- _PROBLEM TO SOLVE_: Keep every line of the data below that has the string "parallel" and present those lines.

- _RECORDS TO PROCESS_:
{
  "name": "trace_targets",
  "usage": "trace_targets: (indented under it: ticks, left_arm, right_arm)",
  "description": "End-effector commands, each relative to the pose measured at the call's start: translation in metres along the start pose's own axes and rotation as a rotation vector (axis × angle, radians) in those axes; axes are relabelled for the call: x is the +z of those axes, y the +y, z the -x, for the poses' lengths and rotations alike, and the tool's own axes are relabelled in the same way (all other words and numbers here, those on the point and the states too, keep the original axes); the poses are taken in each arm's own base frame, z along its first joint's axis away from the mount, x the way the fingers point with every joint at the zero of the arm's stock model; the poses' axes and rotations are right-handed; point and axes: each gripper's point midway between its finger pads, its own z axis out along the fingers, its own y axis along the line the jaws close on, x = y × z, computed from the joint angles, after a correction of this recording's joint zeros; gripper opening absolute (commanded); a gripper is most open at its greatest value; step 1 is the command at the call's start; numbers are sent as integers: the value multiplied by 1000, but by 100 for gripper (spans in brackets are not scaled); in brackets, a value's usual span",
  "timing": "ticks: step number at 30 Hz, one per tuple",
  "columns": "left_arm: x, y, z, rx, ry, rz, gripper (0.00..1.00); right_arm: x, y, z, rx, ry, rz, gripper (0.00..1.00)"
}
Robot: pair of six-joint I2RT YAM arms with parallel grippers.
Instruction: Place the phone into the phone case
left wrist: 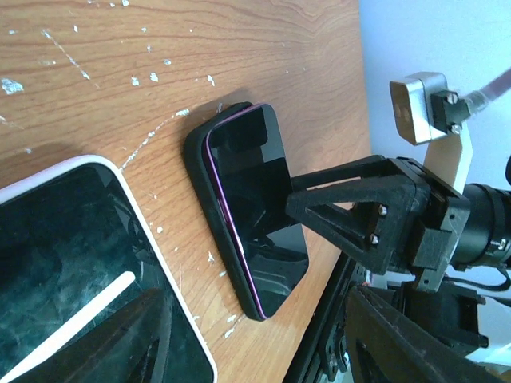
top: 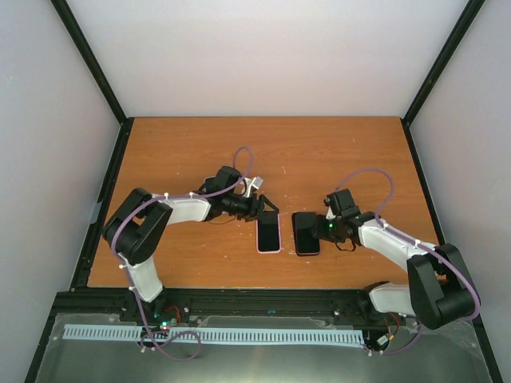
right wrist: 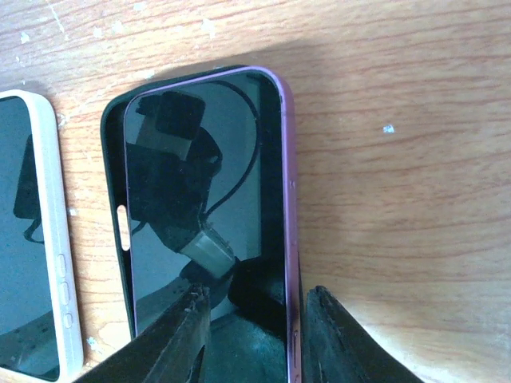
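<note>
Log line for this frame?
phone askew on case | right gripper straddling phone's edge | left gripper open by white-cased phone

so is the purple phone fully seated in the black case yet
Not fully. The purple phone lies on the black case, but the right wrist view shows one long edge bare, no case rim over it.

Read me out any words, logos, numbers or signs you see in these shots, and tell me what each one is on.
No readable text anywhere.
white-cased phone: screen dark, no writing.
purple phone in the black case: only reflections on the glass.
table: bare wood with white specks, no labels.
</note>
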Motion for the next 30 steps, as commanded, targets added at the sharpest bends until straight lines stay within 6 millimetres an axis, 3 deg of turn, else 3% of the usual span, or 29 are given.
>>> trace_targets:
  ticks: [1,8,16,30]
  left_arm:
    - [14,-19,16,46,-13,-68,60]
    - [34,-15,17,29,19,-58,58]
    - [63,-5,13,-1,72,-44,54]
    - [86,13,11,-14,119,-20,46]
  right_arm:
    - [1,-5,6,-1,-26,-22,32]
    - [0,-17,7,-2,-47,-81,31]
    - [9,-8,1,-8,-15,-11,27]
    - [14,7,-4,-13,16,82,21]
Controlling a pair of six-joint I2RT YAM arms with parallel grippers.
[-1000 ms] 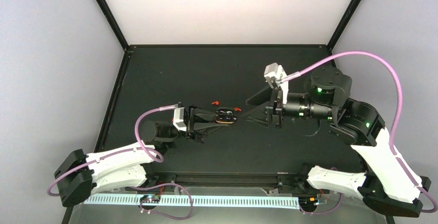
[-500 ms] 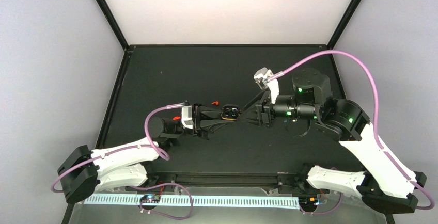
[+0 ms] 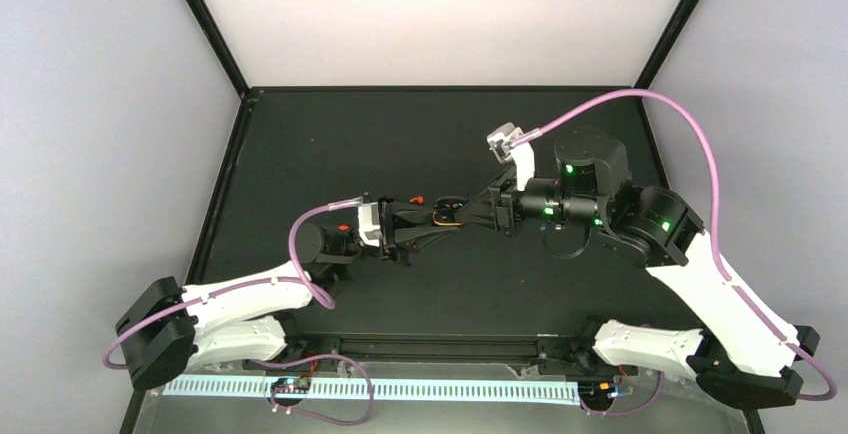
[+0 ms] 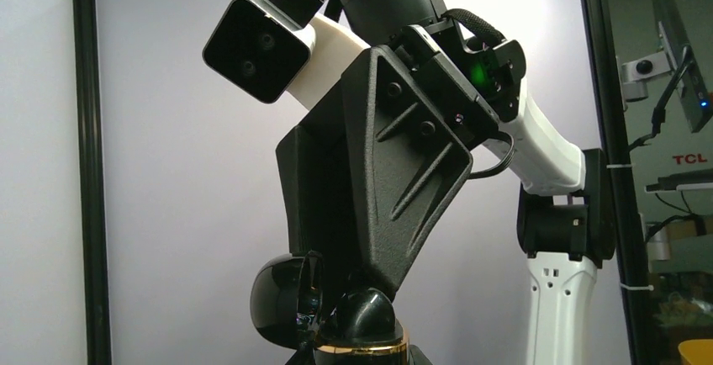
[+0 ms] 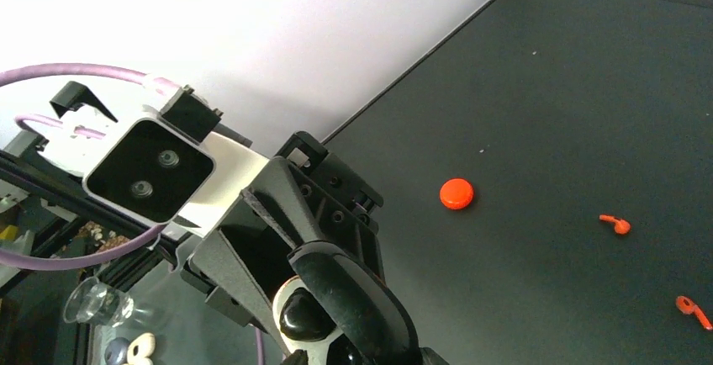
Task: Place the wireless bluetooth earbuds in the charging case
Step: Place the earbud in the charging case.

- _EXERCISE RESULT_:
Robot: pair of six-joint I2RT YAM arms with parallel grippers.
Controlling a pair of six-joint I2RT YAM arms with parallel grippers.

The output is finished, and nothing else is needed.